● Task brief
Transcribe each entry below exactly. Pictures do not go in the copy.

● Records provided
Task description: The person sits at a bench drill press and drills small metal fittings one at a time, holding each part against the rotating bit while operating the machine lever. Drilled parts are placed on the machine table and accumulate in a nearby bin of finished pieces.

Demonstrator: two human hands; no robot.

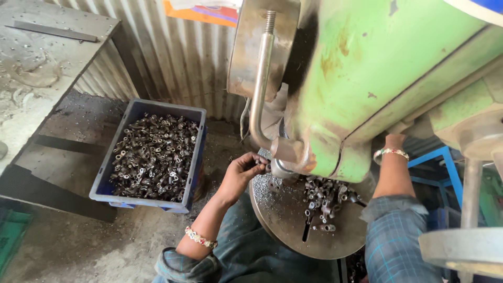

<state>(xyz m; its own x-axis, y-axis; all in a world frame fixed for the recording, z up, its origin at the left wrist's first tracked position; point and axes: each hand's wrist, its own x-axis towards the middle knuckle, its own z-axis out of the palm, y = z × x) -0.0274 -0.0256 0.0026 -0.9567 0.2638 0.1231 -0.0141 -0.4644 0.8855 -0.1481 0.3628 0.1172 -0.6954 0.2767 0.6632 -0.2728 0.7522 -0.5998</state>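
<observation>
Steel, dark and small, the part (pixel 263 166) sits pinched in the left hand (pixel 242 172), fingers closed on it just under the machine (pixel 367 78) nose, above the round table (pixel 283 220). More such parts lie in a pile (pixel 327 196) on that table. The right hand is hidden behind the green body; only its wrist (pixel 390 152) with a bangle shows, so its grip cannot be told. Farther left, a blue crate (pixel 196 152) on the floor is full of similar pieces.

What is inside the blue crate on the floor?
The blue crate is heaped with small dark metal parts, many tube-shaped with a hole through them. The heap hides the crate's bottom and anything lying beneath the top layer.
</observation>
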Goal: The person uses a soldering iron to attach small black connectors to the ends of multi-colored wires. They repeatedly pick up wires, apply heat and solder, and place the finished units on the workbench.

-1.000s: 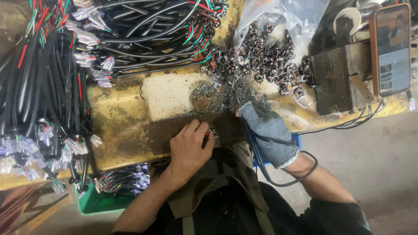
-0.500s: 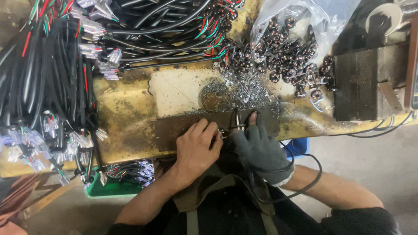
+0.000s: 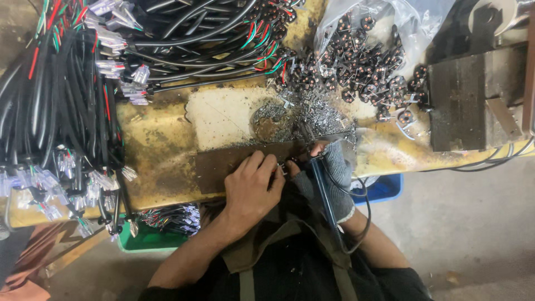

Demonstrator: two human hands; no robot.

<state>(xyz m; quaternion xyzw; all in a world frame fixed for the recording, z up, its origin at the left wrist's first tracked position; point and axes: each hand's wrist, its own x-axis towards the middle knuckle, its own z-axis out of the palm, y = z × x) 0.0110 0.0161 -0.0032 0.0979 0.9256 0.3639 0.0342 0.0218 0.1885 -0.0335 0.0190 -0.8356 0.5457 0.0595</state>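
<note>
My bare left hand (image 3: 253, 187) rests on the front edge of the yellowed workbench (image 3: 161, 150). Its fingertips pinch a small black connector piece (image 3: 283, 167) over a brown plate (image 3: 223, 163). My right hand (image 3: 331, 170) wears a grey knit glove and grips a slim dark corded tool (image 3: 323, 192), which looks like a soldering iron. The tool's tip end points at the pinched piece. The two hands touch at the fingertips. The tool's black cable (image 3: 365, 214) loops down past my right forearm.
A heap of silvery metal scraps (image 3: 304, 114) lies just beyond the hands. A clear bag of black connectors (image 3: 365, 61) sits at the back right beside a dark metal block (image 3: 473, 100). Black wire bundles (image 3: 56, 106) cover the left and back. A green crate (image 3: 147, 238) and a blue crate (image 3: 387, 189) stand below the bench.
My gloved right hand came back from the scrap heap and connector pile to meet my left hand at the brown plate. Its tool tip now sits against the pinched piece.
</note>
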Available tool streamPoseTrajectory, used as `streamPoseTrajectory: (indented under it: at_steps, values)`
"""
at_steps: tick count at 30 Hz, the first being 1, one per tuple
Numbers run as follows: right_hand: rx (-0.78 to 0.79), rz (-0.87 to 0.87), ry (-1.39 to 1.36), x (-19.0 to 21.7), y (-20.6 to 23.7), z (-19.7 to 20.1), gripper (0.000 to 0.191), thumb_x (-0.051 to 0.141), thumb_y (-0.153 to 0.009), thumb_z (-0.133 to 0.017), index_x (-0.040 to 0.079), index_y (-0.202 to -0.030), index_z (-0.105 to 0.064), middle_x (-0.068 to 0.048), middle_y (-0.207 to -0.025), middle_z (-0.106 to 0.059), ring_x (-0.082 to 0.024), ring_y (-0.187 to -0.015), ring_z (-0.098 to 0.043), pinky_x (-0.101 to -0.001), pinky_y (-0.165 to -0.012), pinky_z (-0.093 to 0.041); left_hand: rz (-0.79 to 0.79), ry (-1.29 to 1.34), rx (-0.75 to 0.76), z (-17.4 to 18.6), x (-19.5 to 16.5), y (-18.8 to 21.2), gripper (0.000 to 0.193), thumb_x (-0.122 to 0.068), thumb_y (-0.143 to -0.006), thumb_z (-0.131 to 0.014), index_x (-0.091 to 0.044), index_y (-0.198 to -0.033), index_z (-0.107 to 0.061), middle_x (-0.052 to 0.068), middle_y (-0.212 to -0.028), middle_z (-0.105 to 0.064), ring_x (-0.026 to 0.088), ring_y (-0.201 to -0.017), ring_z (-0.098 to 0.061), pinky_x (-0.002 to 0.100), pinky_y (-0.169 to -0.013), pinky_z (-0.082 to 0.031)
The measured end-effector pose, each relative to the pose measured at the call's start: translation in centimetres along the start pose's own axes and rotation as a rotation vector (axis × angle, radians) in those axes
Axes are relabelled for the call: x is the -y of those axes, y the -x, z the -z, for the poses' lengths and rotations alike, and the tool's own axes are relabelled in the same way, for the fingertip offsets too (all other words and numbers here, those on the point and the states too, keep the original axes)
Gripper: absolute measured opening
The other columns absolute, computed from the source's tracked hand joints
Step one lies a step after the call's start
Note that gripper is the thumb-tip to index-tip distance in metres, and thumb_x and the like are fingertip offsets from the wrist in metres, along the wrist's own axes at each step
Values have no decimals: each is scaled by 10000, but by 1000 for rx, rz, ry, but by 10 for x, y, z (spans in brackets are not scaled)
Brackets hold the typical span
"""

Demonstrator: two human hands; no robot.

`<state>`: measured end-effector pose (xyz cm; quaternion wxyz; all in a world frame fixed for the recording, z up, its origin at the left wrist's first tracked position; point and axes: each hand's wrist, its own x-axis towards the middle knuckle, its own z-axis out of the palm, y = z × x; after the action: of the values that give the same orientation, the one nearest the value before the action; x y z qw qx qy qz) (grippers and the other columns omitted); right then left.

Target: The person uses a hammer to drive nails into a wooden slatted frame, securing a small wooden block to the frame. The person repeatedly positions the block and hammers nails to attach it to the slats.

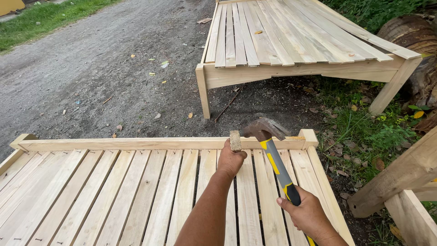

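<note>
The hammer (273, 152) had a rusty brown head and a grey handle striped with yellow, ending in a black grip. The small wooden block (235, 140) was pale tan with a speckled end grain. The near slatted frame (136, 191) was light cream wood streaked with faint brown grain, and the far slatted frame (291, 41) matched it. The ground (91, 68) was dark grey gravel, edged by green grass (41, 18).
</note>
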<state>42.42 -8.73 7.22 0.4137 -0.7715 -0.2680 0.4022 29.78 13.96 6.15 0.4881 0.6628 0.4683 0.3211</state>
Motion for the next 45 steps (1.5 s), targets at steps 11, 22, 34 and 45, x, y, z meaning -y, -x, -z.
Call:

● Response
Task description: The person sits at a bench drill press and drills small metal fittings one at a time, holding each part against the rotating bit while operating the machine lever. Drilled parts are placed on the machine table and accumulate in a nearby bin of finished pieces.

Demonstrator: two human hands; no robot.


<state>(xyz m; its own x-axis, y-axis; all in a world frame fixed for the recording, z up, its origin at the left wrist's first tracked position; point and axes: each hand's wrist, its own x-axis towards the middle knuckle, its own z-axis out of the palm, y = z × x) -0.0274 -0.0256 0.0026 -0.9567 0.2638 0.1231 -0.0141 -0.4644 0.8855 -0.1481 0.3628 0.1172 -0.6954 0.2767 0.6632 -0.2728 0.7522 -0.5998</state>
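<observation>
Steel, dark and small, the part (pixel 263 166) sits pinched in the left hand (pixel 242 172), fingers closed on it just under the machine (pixel 367 78) nose, above the round table (pixel 283 220). More such parts lie in a pile (pixel 327 196) on that table. The right hand is hidden behind the green body; only its wrist (pixel 390 152) with a bangle shows, so its grip cannot be told. Farther left, a blue crate (pixel 196 152) on the floor is full of similar pieces.

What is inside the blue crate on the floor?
The blue crate is heaped with small dark metal parts, many tube-shaped with a hole through them. The heap hides the crate's bottom and anything lying beneath the top layer.
</observation>
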Goal: The person uses a soldering iron to attach small black connectors to the ends of multi-colored wires. They repeatedly pick up wires, apply heat and solder, and place the finished units on the workbench.

-1.000s: 
-0.500s: 
+0.000s: 

Demonstrator: two human hands; no robot.

<state>(xyz m; quaternion xyzw; all in a world frame fixed for the recording, z up, its origin at the left wrist's first tracked position; point and axes: each hand's wrist, its own x-axis towards the middle knuckle, its own z-axis out of the palm, y = z × x) 0.0110 0.0161 -0.0032 0.0979 0.9256 0.3639 0.0342 0.0218 0.1885 -0.0335 0.0190 -0.8356 0.5457 0.0595</state>
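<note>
My bare left hand (image 3: 253, 187) rests on the front edge of the yellowed workbench (image 3: 161, 150). Its fingertips pinch a small black connector piece (image 3: 283, 167) over a brown plate (image 3: 223, 163). My right hand (image 3: 331, 170) wears a grey knit glove and grips a slim dark corded tool (image 3: 323, 192), which looks like a soldering iron. The tool's tip end points at the pinched piece. The two hands touch at the fingertips. The tool's black cable (image 3: 365, 214) loops down past my right forearm.
A heap of silvery metal scraps (image 3: 304, 114) lies just beyond the hands. A clear bag of black connectors (image 3: 365, 61) sits at the back right beside a dark metal block (image 3: 473, 100). Black wire bundles (image 3: 56, 106) cover the left and back. A green crate (image 3: 147, 238) and a blue crate (image 3: 387, 189) stand below the bench.
My gloved right hand came back from the scrap heap and connector pile to meet my left hand at the brown plate. Its tool tip now sits against the pinched piece.
</note>
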Available tool streamPoseTrajectory, used as `streamPoseTrajectory: (indented under it: at_steps, values)`
"""
at_steps: tick count at 30 Hz, the first being 1, one per tuple
Numbers run as follows: right_hand: rx (-0.78 to 0.79), rz (-0.87 to 0.87), ry (-1.39 to 1.36), x (-19.0 to 21.7), y (-20.6 to 23.7), z (-19.7 to 20.1), gripper (0.000 to 0.191), thumb_x (-0.051 to 0.141), thumb_y (-0.153 to 0.009), thumb_z (-0.133 to 0.017), index_x (-0.040 to 0.079), index_y (-0.202 to -0.030), index_z (-0.105 to 0.064), middle_x (-0.068 to 0.048), middle_y (-0.207 to -0.025), middle_z (-0.106 to 0.059), ring_x (-0.082 to 0.024), ring_y (-0.187 to -0.015), ring_z (-0.098 to 0.043), pinky_x (-0.101 to -0.001), pinky_y (-0.165 to -0.012), pinky_z (-0.093 to 0.041); left_hand: rz (-0.79 to 0.79), ry (-1.29 to 1.34), rx (-0.75 to 0.76), z (-17.4 to 18.6), x (-19.5 to 16.5), y (-18.8 to 21.2), gripper (0.000 to 0.193), thumb_x (-0.122 to 0.068), thumb_y (-0.143 to -0.006), thumb_z (-0.131 to 0.014), index_x (-0.091 to 0.044), index_y (-0.198 to -0.033), index_z (-0.107 to 0.061), middle_x (-0.052 to 0.068), middle_y (-0.212 to -0.028), middle_z (-0.105 to 0.064), ring_x (-0.026 to 0.088), ring_y (-0.201 to -0.017), ring_z (-0.098 to 0.061), pinky_x (-0.002 to 0.100), pinky_y (-0.169 to -0.013), pinky_z (-0.082 to 0.031)
The measured end-effector pose, each relative to the pose measured at the call's start: translation in centimetres along the start pose's own axes and rotation as a rotation vector (axis × angle, radians) in those axes
Axes are relabelled for the call: x is the -y of those axes, y the -x, z the -z, for the poses' lengths and rotations alike, and the tool's own axes are relabelled in the same way, for the fingertip offsets too (all other words and numbers here, those on the point and the states too, keep the original axes)
Gripper: absolute measured opening
The other columns absolute, computed from the source's tracked hand joints
Step one lies a step after the call's start
Note that gripper is the thumb-tip to index-tip distance in metres, and thumb_x and the like are fingertip offsets from the wrist in metres, along the wrist's own axes at each step
Values have no decimals: each is scaled by 10000, but by 1000 for rx, rz, ry, but by 10 for x, y, z (spans in brackets are not scaled)
Brackets hold the typical span
"""

Demonstrator: two human hands; no robot.

`<state>`: measured end-effector pose (xyz cm; quaternion wxyz; all in a world frame fixed for the recording, z up, its origin at the left wrist's first tracked position; point and axes: each hand's wrist, its own x-axis towards the middle knuckle, its own z-axis out of the palm, y = z × x; after the action: of the values that give the same orientation, the one nearest the value before the action; x y z qw qx qy qz) (grippers and the other columns omitted); right then left.

Target: The person uses a hammer to drive nails into a wooden slatted frame, securing a small wooden block to the frame. The person repeatedly positions the block and hammers nails to attach it to the slats.


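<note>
The hammer (273, 152) had a rusty brown head and a grey handle striped with yellow, ending in a black grip. The small wooden block (235, 140) was pale tan with a speckled end grain. The near slatted frame (136, 191) was light cream wood streaked with faint brown grain, and the far slatted frame (291, 41) matched it. The ground (91, 68) was dark grey gravel, edged by green grass (41, 18).
</note>
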<state>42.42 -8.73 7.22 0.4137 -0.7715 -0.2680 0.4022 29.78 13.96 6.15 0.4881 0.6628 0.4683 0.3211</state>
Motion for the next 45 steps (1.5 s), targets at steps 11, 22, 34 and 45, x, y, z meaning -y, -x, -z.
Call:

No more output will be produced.